04 — eBPF Networking
Technical Overview
eBPF (extended Berkeley Packet Filter) transforms the Linux kernel into a programmable platform. Rather than modifying kernel source and shipping a new kernel version, operators and developers load verified bytecode programs at runtime that execute in privileged kernel context with safety guarantees. For networking, eBPF programs can intercept, inspect, modify, and drop packets at multiple points — from before the network stack allocates memory all the way down to individual socket calls. Combined with the BPF map infrastructure for shared state, eBPF has become the foundation of production-grade DDoS mitigation, Kubernetes networking, and service mesh observability.
Prerequisites
- Linux network stack layers (see
01-linux-network-stack.md) - Netfilter and iptables concepts (see
03-netfilter-and-iptables.md) - Basic C programming; familiarity with
bpftool,bpftrace,ip link,tc - Conceptual understanding of LLVM/BPF compiler toolchain
Core Content
eBPF Program Types for Networking
eBPF programs are typed — the kernel verifier enforces which helper functions and context fields each type can access.

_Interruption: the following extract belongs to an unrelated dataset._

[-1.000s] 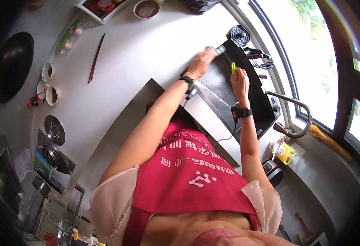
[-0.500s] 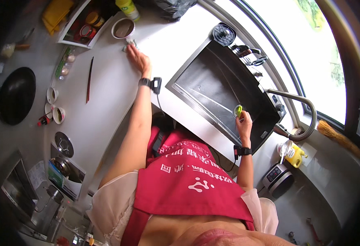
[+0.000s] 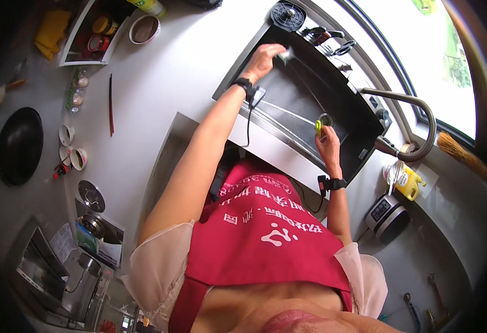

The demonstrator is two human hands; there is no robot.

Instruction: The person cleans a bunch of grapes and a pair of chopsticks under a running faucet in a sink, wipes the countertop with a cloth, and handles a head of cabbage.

| Program type | Hook location | Use case |
|---|---|---|
XDP |
Before sk_buff, at NIC driver | DDoS mitigation, load balancing |
TC ingress/egress |
After GRO, before/after routing | Deep packet inspection, marking |
sock_ops |
Per-TCP-connection events | RTT measurement, buffer tuning |
sk_skb |
sockmap stream parsing | Transparent proxy |
sk_msg |
sendmsg path | Application-layer inspection |
cgroup_skb |
Per-cgroup ingress/egress | Container policy |
socket filter |
Per-socket | tcpdump-style filtering |
flow_dissector |
Packet header parsing | RSS hash customization |
XDP: eXpress Data Path
XDP is the earliest possible hook in the receive path — it runs inside the driver's NAPI poll function, before an sk_buff is allocated. This makes it the fastest hook:
NIC DMA ring
|
| (NIC fills descriptor with packet pointer)
v
NAPI poll()
|
v
[XDP program executes here — raw packet data, no sk_buff]
|
+--- XDP_DROP → discard (packet never reaches kernel)
|
+--- XDP_TX → transmit back out same NIC (hairpin)
|
+--- XDP_REDIRECT → send to another NIC/CPU/AF_XDP socket
|
+--- XDP_PASS → continue to normal stack (sk_buff allocated)
|
v
netif_receive_skb() → normal stack
XDP operates on raw packet memory via struct xdp_md:
struct xdp_md {
__u32 data; /* pointer to start of packet data */
__u32 data_end; /* pointer to end of packet data */
__u32 data_meta; /* metadata area before packet */
__u32 ingress_ifindex;
__u32 rx_queue_index;
__u32 egress_ifindex; /* XDP_REDIRECT target */
};
A minimal XDP DDoS filter:
SEC("xdp")
int xdp_drop_syn(struct xdp_md *ctx) {
void *data = (void *)(long)ctx->data;
void *data_end = (void *)(long)ctx->data_end;
struct ethhdr *eth = data;
if ((void *)(eth + 1) > data_end) return XDP_PASS;
if (eth->h_proto != bpf_htons(ETH_P_IP)) return XDP_PASS;
struct iphdr *ip = (void *)(eth + 1);
if ((void *)(ip + 1) > data_end) return XDP_PASS;
if (ip->protocol != IPPROTO_TCP) return XDP_PASS;
struct tcphdr *tcp = (void *)ip + (ip->ihl * 4);
if ((void *)(tcp + 1) > data_end) return XDP_PASS;
/* Drop SYN packets from blocked IPs */
if (tcp->syn && !tcp->ack) {
__u32 src = ip->saddr;
__u32 *blocked = bpf_map_lookup_elem(&blocklist_map, &src);
if (blocked) return XDP_DROP;
}
return XDP_PASS;
}
XDP operation modes:
- Native XDP (xdpdrv): runs inside driver NAPI poll. Requires driver support (mlx4, mlx5, i40e, ixgbe, veth, tun). Fastest.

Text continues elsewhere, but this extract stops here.